DIRECTOR: Mike Flanagan

CAST: Ewan McGregor, Kyliegh Curran, Rebecca Ferguson, Cliff Curtis

REVIEW:

Thirty-six years after publishing The Shining, Stephen King published a follow-up, Doctor Sleep, further expanding on themes and concepts he had introduced in the first novel through the life of now-adult Danny Torrance. For Warner Bros., the allure of making a sequel (of sorts) to The Shining (adapted to film by Stanley Kubrick in 1980) was too much to resist, but screenwriter-director Mike Flanagan had a tricky task ahead of him, both adapting one of King’s dense, complicated, thematically rich works, and attempting to bridge a long-standing divide: being both reasonably faithful to King’s book while also doing some tweaking to serve as a more direct sequel to Kubrick’s film, which differed from the book in some significant ways (and which King famously disliked).
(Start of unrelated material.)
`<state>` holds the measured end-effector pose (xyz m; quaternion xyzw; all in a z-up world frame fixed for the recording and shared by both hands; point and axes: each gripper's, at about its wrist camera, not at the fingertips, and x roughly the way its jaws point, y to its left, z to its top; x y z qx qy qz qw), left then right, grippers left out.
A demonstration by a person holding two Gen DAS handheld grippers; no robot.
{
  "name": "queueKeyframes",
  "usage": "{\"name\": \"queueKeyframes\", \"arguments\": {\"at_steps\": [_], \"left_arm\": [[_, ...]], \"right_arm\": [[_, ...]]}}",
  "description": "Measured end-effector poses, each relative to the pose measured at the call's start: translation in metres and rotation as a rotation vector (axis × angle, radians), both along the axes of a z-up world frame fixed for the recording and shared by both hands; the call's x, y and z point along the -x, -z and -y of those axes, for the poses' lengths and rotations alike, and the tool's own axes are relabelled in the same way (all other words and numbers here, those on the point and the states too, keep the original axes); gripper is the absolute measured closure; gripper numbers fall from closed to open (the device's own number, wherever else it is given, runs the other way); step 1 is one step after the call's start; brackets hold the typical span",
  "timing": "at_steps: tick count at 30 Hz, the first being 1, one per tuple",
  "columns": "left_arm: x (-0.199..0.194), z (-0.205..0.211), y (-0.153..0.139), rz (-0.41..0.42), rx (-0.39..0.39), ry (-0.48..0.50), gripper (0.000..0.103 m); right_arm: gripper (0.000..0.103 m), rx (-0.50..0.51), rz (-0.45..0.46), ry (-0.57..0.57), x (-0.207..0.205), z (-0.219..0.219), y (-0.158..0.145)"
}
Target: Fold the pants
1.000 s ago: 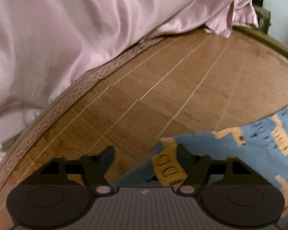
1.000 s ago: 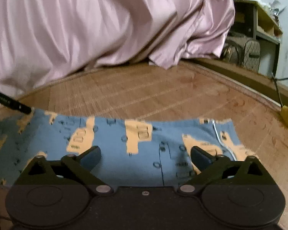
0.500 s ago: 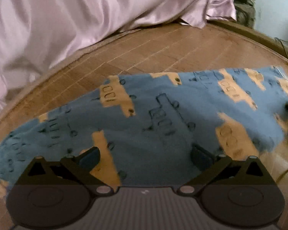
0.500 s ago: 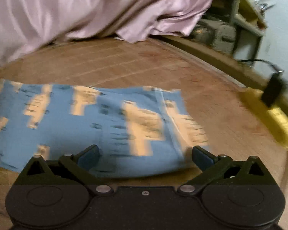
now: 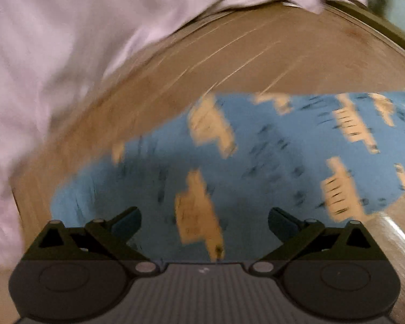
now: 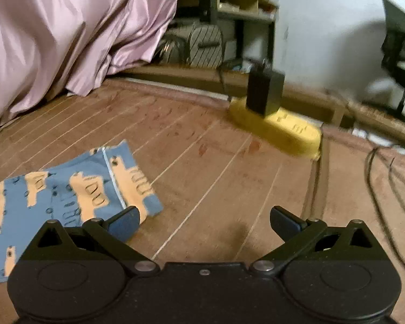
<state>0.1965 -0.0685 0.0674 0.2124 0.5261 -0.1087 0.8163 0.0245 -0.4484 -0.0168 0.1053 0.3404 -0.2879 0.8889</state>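
My left gripper (image 5: pixel 203 220) hangs over the blue cotton pants with orange car prints (image 5: pixel 256 167); its jaws have just been opening to full width and hold nothing. The pants lie flat on the brown slatted wooden floor (image 6: pixel 216 162), long axis running nine to three across me. My right gripper (image 6: pixel 204 220), wide open and empty, has only their end at its ten o'clock, so my left is nearer.

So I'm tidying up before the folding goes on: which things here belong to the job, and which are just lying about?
Part of the job:
- blue pants, flat on the mat
- left gripper, open
- right gripper, open

Lying about:
- pink sheet
- yellow power strip with black charger
- striped bag
- cables
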Motion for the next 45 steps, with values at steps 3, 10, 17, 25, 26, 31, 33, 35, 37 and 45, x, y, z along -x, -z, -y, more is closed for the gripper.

Flanagan has mostly succeeded. While a little overlong and drawn-out, Doctor Sleep largely stands on its own (apart from the climax), telling a very different kind of story from The Shining but serving up some of the same slow burn. Perhaps most welcome, it serves up complicated concepts rather than a lazy reliance on jump scares and conventional horror tropes. In fact, it’s more a drama/thriller than a horror movie, which might disappoint some viewers attracted by its connections to The Shining.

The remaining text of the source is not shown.